Al-Ahram Weekly Online   27 May - 2 June 2004
Issue No. 692
Features
 
Published in Cairo by AL-AHRAM established in 1875

Double jeopardy

Said Zeedani, director-general of the Palestinian Independent Commission for Citizens' Rights (PICCR) talks to Al-Ahram Weekly about the challenges facing the organisation's work

When the PICCR was established 30 September 1993 upon a presidential decree issued by Yasser Arafat there were high hopes the organisation would guarantee the protection of Palestinians from all violations. As Said Zeedani, director general of the Palestinian Independent Commission for Citizens Rights (PICCR), told Dena Rashed, the office was set up "to follow up and ensure the different Palestinian laws, by-laws and regulations, and the work of various departments, agencies and institutions of the State of Palestine and the PLO meet the requirements for safeguarding human rights."

Despite the clear aims of the Commission, "we were faced with another challenge that makes our office a distinct one," Zeedani notes. "The establishment of the PICCR, before the inception of the Palestine National Authority (PNA) and after the signing of the Oslo declaration, was a clear commitment on our part to promoting democracy as a form of government," said Zeedani. However, the Commission was also created in respect to the Palestinian human and citizens rights violated extensively and brutally by the Israeli occupation authority before and during the years of the first Intifada (1987-1993).

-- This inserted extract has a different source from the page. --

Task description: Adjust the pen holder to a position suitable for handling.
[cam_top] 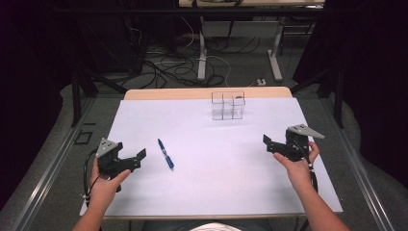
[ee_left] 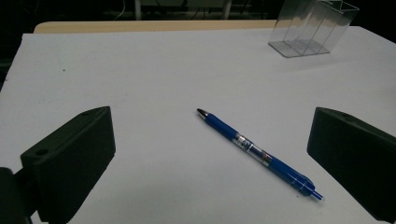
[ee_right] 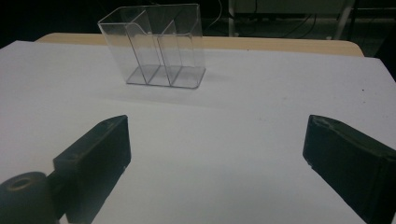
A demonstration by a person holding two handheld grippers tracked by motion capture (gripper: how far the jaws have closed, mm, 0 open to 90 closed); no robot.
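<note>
Blue retractable ballpoint pen (cam_top: 166, 154) lying flat on white table surface (cam_top: 216, 183), left of centre, just beside left gripper (cam_top: 137, 159). Left gripper jaws spread wide, empty. Right gripper (cam_top: 267, 143) at right table edge, jaws likewise spread, empty. Clear plastic compartmented holder (cam_top: 228, 105) upright at far edge, well apart from pen.

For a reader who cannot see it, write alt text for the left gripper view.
A blue pen lies flat on the white table, apart from and between the left gripper's two open black jaws, tip pointing away. A clear plastic organizer with compartments stands at the far right.
</note>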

"When the PICCR was established in 1993, we believed that the occupation was coming to an end, and therefore the organisation was aimed at receiving the complaints of citizens against the Palestinian Authority," Zeedani said. "However, most of the complaints are by citizens oppressed in a way or another by Israeli forces."

"We not only report and investigate violations by the Palestinian government but also that of Israeli forces against civilians," he said.

For the PICCR, grievances are the most important aspect of its work. The current team of the grievances investigations department consists of two lawyers, one in the West Bank and another in Gaza, and five field researchers, three in the West Bank and two in Gaza. "The cases reviewed ranged from the highly charged cases of torture, arbitrary arrest and detention without trial for political reasons, to the more mundane cases of discrimination in the work place and arbitrariness in administrative decisions," said Zeedani.

"On the other hand we study many of the prisoners complaints, but only those who we have access to in the Palestinian prisons," he added. "In this case we try to question the institution and secure the rights of the citizen that have been violated."

The PICCR produces legal reviews, special reports that consolidate and complement the organisation's annual report. "This annual report has developed into the definitive document on the state of citizens' rights, the rule of law, good governance, and the separation of powers in Palestine," Zeedani says. In periodic reports the organisation highlights all abuses of rights, including manslaughter, demolition of houses, restrictions on movement or the harassment of journalists, Zeedani points out.

Despite its strength as an organisation, there remain problems to be overcome to ensure transparency and the independence of the PICCR -- most important would be ending the Israeli occupation. "The measures imposed by the Israeli occupation authorities to restrict movement have led to complete separation between the main office in Ramallah and the branch office in Gaza, and made meetings between staff members from both offices, and also between commissioners from the West Bank and Gaza Strip, virtually impossible," he added. "Oftentimes our reports are confiscated by the Israeli forces."

Additionally, the PICCR continues to lack the legal enforcement power -- like many other ombudsman offices in the Arab world -- required to secure cooperation of all public and semi- public bodies.

Zeedani believes that for the PICCR to become more potent enabling legislation should be passed by a freely elected Palestinian Legislative Council, replacing the presidential decree, in addition to assigning public funding from the treasury. "It is difficult to maintain the independence and the effectiveness of the PICCR when the Palestinian Legislative Council still appoints its commissioners," he added.